Carlos Rodríguez Nichols
Siria, hasta hace cinco años era considerado una nación con un importante nivel cultural en la región. La primavera árabe cambió las reglas del juego sumergiendo a aquella nación próspera en un caos político, militar y económico. Una guerra que carga a sus espaldas con miles de centenares de muertos y desplazados, que se juegan lo poco que les queda de vida huyendo de la miseria, el dolor y la muerte. De aquella Siria ya no queda nada. Sí, queda escombros y ruina ante la mirada atónita del mundo ante este drama humano.
Los jefes de estado de las potencias mundiales se llenan la boca con una palabrería políticamente correcta e intenciones de buena voluntad, pero son incapaces de formular acciones concretas y poner fin a esta debacle que tiene más de vorágine humana que de guerra civil, religiosa o la nomenclatura que le intenten dar. Los grandes poderíos pretenden disuadir al público con falsas treguas al fuego, mientras, realmente, reestructuran estrategias de ataque sin respetar poblaciones dolientes de niños y adultos, muy lejos de las ambiciones desenfrenadas de Rusia, Estados Unidos, Turquía y Arabia Saudí: actores internacionales interesados en apoderarse del territorio sirio con fines económicos y geopolíticos. Un sin fin de corruptas maniobras ante la mirada ciega de las naciones occidentales que por décadas y siglos han hecho y deshecho de la región a su antojo y conveniencia. No es casual el sentimiento de odio y mezquindad que estos pueblos exteriorizan contra las naciones europeas orquestadas por la potencia estadounidense.
Al final de cuentas, la supuesta primavera árabe que pretendió implantar los valores democráticos en la península arábica, se convirtió en un acérrimo enemigo de los países desarrollados; algo así como un cuchillo para su propio cuello.
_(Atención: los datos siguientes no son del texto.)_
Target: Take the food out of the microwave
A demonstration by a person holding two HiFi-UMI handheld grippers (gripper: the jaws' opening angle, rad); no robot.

Un grave error con consecuencias políticas y sociales inenarrables, que ha despertado sentimientos xenofóbicos y movimientos populistas de izquierda, y un obcecado nacionalismo de derecha que hasta hace poco tiempo se consideraba obsoleto. Las sociedades occidentales son víctimas y victimarios, son verdugos y al mismo tiempo viven en carne propia, al rojo vivo, la amenaza constante de una sentencia de muerte por parte de grupos extremistas con códigos éticos y morales abruptamente disímiles a la cultura europea y americana.
Después de cinco años de guerra, Siria es el escenario de un inclemente flagelo del gobierno de Bashar Al Asad; de mercenarios rebeldes financiados por Arabia Saudí con la intención de desestabilizar el territorio imponiendo su hegemónica ideología extremista en la zona; y de las grandes potencias que han hecho de la península arábica el campo de batalla para poner en juego un ajedrez político y militar. Un pulso a varias manos donde cada uno pretende quedarse con la porción más grande del pastel.
No hay la menor duda que detrás de la verborrea diplomática ante embajadores, reyes y presidentes, se esconde un insaciable deseo mercantilista a costa del sufrimiento de mareas de seres humillados por su condición de inmigrantes, que en última instancia son considerados parias o lastre social para muchos sectores de la población mundial.
Siria es una carnicería humana a cielo abierto, donde la población es azotada por viles depredadores atrincherados tras las máscaras y discursos de civilizados hombres de estado.